VAE vs GAN vs Diffusion

December 28, 2025

The Generative Modeling Problem

We want to learn a distribution $p_\theta(x)$ that approximates the true data distribution $p_{\text{data}}(x)$. Given a dataset $\{x_1, x_2, \ldots, x_n\}$, how do we generate new samples that look like they came from the same distribution?

Three major approaches emerged: Variational Autoencoders (VAE), Generative Adversarial Networks (GAN), and Diffusion Models. Each takes a fundamentally different path to the same destination.

Prerequisites: What You Need to Know

Maximum Likelihood Estimation

We want to find parameters $\theta$ that maximize the likelihood of observing our data:

$$\theta^* = \arg\max_\theta \prod_{i=1}^n p_\theta(x_i)$$

In practice, we maximize the log-likelihood (easier to work with):

$$\theta^* = \arg\max_\theta \sum_{i=1}^n \log p_\theta(x_i)$$

KL Divergence

Measures how one probability distribution differs from another:

$$D_{\text{KL}}(p \| q) = \mathbb{E}_{x \sim p} \left[ \log \frac{p(x)}{q(x)} \right]$$

Key property: $D_{\text{KL}}(p \| q) \geq 0$, with equality if and only if $p = q$.

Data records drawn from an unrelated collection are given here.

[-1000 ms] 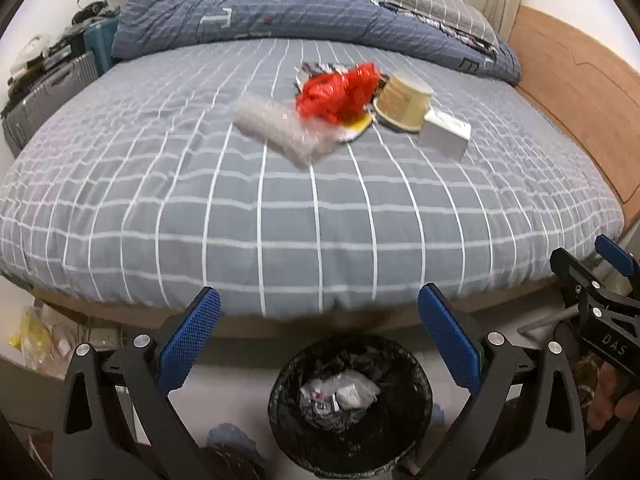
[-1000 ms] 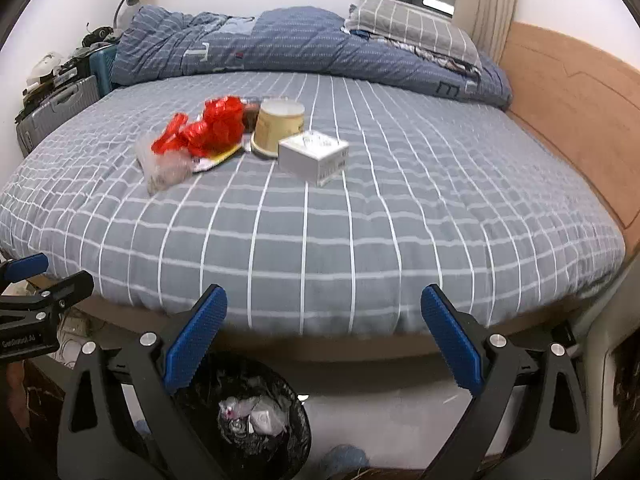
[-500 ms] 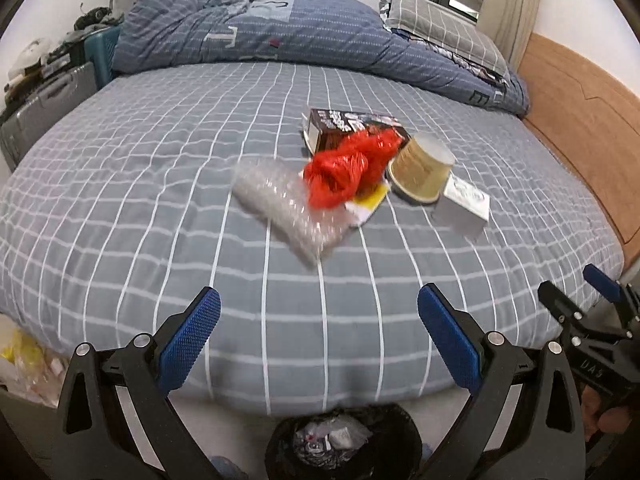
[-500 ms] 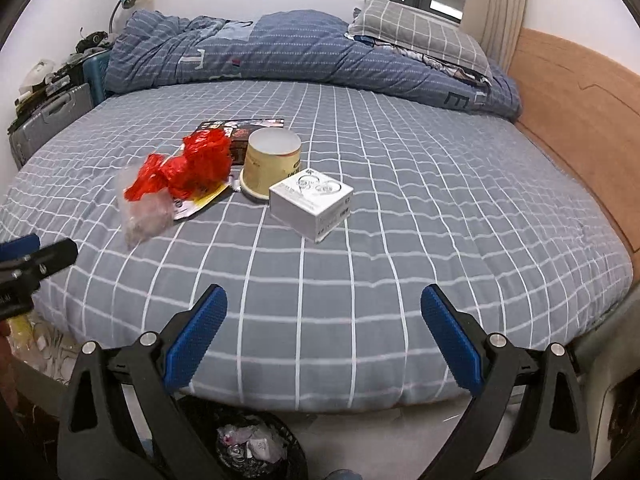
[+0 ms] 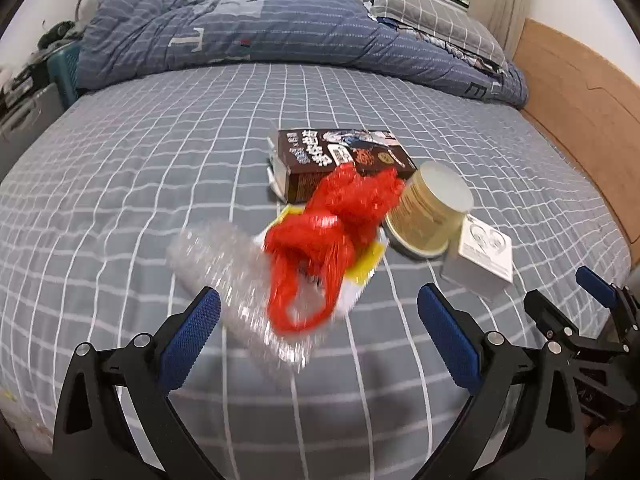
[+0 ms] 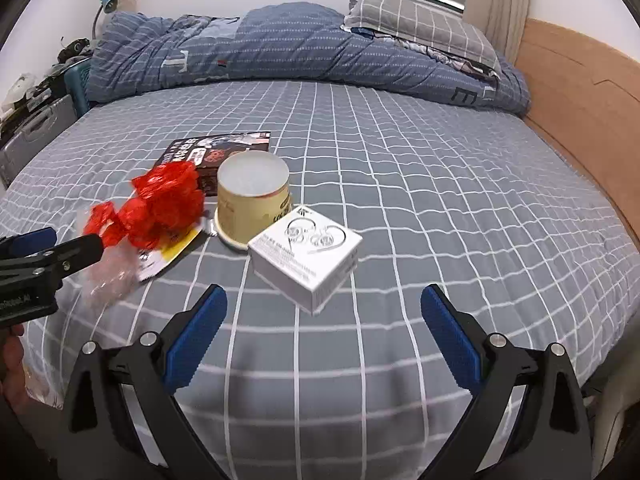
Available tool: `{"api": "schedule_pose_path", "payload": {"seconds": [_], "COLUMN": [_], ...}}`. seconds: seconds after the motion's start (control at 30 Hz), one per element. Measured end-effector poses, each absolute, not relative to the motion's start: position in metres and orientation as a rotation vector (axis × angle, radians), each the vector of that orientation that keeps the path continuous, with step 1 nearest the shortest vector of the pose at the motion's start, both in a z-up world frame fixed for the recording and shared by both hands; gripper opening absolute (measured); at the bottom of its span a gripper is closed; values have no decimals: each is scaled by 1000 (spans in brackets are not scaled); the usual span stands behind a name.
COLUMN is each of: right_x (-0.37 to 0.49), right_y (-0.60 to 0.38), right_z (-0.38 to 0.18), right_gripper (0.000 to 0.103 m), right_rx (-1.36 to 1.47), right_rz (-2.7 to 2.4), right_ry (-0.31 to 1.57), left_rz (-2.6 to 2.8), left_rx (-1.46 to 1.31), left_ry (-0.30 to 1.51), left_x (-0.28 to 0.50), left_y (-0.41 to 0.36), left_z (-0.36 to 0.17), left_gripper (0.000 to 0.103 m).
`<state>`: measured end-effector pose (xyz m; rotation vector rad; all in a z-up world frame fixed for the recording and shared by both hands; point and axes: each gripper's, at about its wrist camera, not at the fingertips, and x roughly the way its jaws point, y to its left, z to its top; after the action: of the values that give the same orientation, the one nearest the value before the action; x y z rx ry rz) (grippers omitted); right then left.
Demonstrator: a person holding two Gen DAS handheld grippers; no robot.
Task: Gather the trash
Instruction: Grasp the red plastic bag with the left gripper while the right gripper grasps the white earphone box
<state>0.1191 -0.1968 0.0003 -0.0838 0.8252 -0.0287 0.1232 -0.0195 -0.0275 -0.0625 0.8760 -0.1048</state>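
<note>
Trash lies in a cluster on the grey checked bed (image 5: 120, 168). A red plastic bag (image 5: 336, 224) sits over a yellow-white wrapper (image 5: 366, 266), beside clear bubble wrap (image 5: 236, 276). Behind them is a dark brown carton (image 5: 340, 156), and to their right a beige paper cup (image 5: 430, 210) on its side and a white box (image 5: 480, 256). My left gripper (image 5: 318, 332) hangs open just in front of the bubble wrap and red bag (image 6: 168, 200). My right gripper (image 6: 324, 328) stands open just short of the white box (image 6: 308, 256), near the cup (image 6: 252, 196).
A rumpled blue duvet (image 6: 280, 52) and a grey pillow (image 6: 416, 20) fill the back of the bed. A wooden headboard (image 6: 580, 92) runs along the right. A grey suitcase (image 6: 36, 132) and clutter stand at the left. A hand (image 6: 14, 364) holds the left gripper.
Both grippers rose from the bed's edge and moved forward over the mattress toward the trash pile. The black bin below has dropped out of view. Both stay open.
</note>
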Motion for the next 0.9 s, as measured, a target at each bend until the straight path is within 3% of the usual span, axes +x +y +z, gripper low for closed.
{"api": "schedule_pose_path", "payload": {"seconds": [0.43,0.9], "right_x": [179,201], "right_y": [-195,-187], "right_z": [-24,-48], "right_gripper": [94,94], "right_rx": [-27,30], "right_rz": [-44,-91], "right_ry": [900,986], "left_rz": [-103,-113], "left_rx": [13,24], "left_ry": [909,977], "left_x": [195,220], "left_y": [-40,-44], "left_z": [-46,-70], "left_gripper": [96,75]}}
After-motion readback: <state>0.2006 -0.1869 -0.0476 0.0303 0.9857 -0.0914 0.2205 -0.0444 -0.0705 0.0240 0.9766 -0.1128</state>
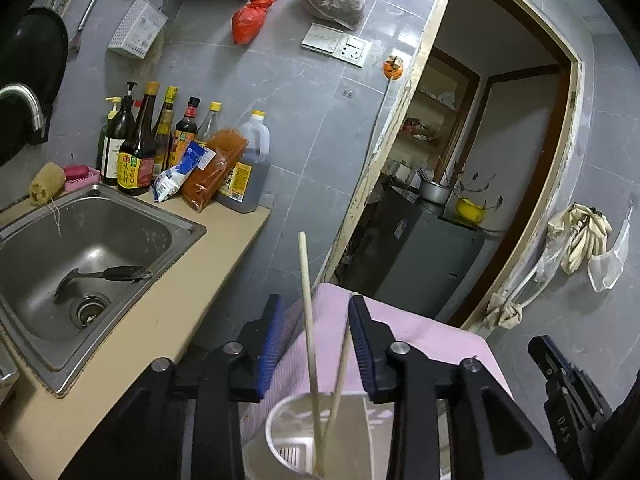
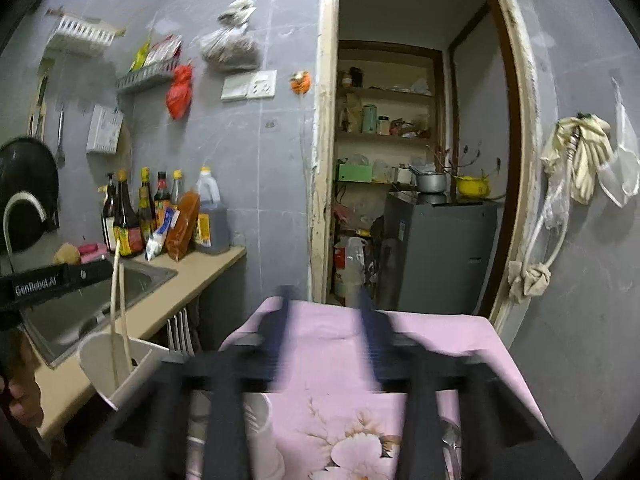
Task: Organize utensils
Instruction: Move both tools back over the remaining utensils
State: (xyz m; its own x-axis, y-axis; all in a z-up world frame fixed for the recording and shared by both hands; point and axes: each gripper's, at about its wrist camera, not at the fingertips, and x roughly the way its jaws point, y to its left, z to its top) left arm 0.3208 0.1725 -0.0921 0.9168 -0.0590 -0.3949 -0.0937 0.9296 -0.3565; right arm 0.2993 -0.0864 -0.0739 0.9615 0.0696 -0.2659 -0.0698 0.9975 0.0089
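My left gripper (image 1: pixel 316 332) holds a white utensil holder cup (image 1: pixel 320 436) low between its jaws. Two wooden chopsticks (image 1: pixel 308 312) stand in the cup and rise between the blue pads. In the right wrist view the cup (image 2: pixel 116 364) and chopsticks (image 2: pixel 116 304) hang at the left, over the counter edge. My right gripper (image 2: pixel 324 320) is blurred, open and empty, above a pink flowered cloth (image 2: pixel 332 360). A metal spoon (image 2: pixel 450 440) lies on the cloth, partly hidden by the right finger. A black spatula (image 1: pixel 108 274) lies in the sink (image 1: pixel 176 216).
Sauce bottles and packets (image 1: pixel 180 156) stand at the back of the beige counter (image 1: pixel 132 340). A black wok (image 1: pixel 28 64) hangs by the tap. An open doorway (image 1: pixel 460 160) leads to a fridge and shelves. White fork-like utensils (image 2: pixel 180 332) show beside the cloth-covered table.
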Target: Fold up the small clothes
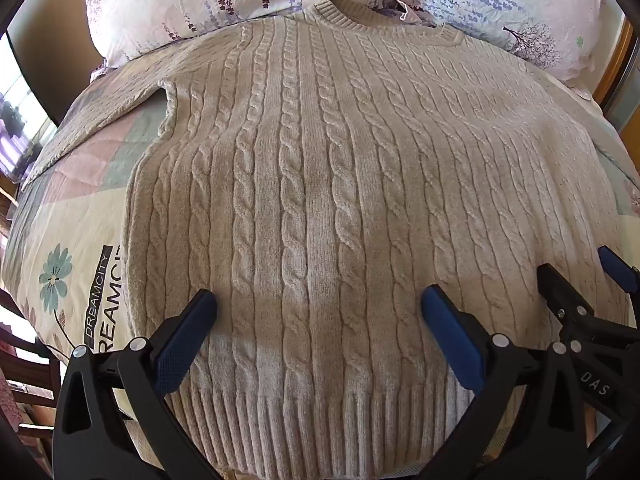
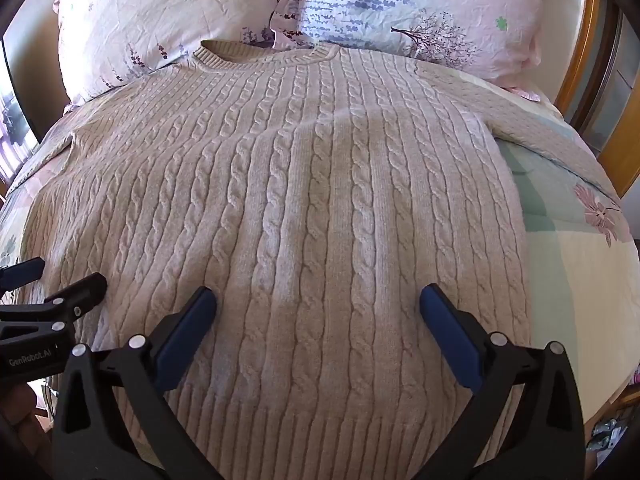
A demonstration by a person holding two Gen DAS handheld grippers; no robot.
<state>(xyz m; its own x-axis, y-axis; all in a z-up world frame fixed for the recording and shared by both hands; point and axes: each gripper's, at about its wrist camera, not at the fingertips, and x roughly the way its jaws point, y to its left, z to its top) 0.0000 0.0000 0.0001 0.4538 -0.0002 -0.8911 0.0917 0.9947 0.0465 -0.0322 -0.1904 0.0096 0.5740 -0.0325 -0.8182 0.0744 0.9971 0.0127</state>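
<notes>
A beige cable-knit sweater [image 1: 320, 184] lies spread flat on the bed, collar at the far end, ribbed hem nearest me; it also fills the right wrist view [image 2: 304, 208]. Its left sleeve [image 1: 92, 120] runs out to the left and its right sleeve [image 2: 540, 128] to the right. My left gripper [image 1: 318, 304] is open and empty, hovering over the lower body near the hem. My right gripper [image 2: 318, 300] is open and empty over the same area, to the right of the left one. The right gripper shows at the left view's right edge [image 1: 580, 280].
The sweater lies on a patterned quilt [image 1: 72, 264] with flower prints and lettering. Two floral pillows [image 2: 168, 20] [image 2: 432, 12] sit behind the collar. A wooden headboard or frame [image 2: 580, 48] rises at the right. Wooden furniture [image 1: 24, 364] stands off the bed's left edge.
</notes>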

The Reparameterization Trick

Instead of sampling $z \sim \mathcal{N}(\mu, \sigma^2)$, we sample $\epsilon \sim \mathcal{N}(0, 1)$ and compute:

$$z = \mu + \sigma \epsilon$$

This makes the sampling operation differentiable with respect to $\mu$ and $\sigma$.

Variational Autoencoders (VAE)

The Core Idea

VAEs assume data is generated from a latent variable $z$. We want to learn both:

The challenge is that $p_\theta(x) = \int p_\theta(x|z) p(z) dz$ is intractable. So we introduce an approximate posterior $q_\phi(z|x)$ (encoder network).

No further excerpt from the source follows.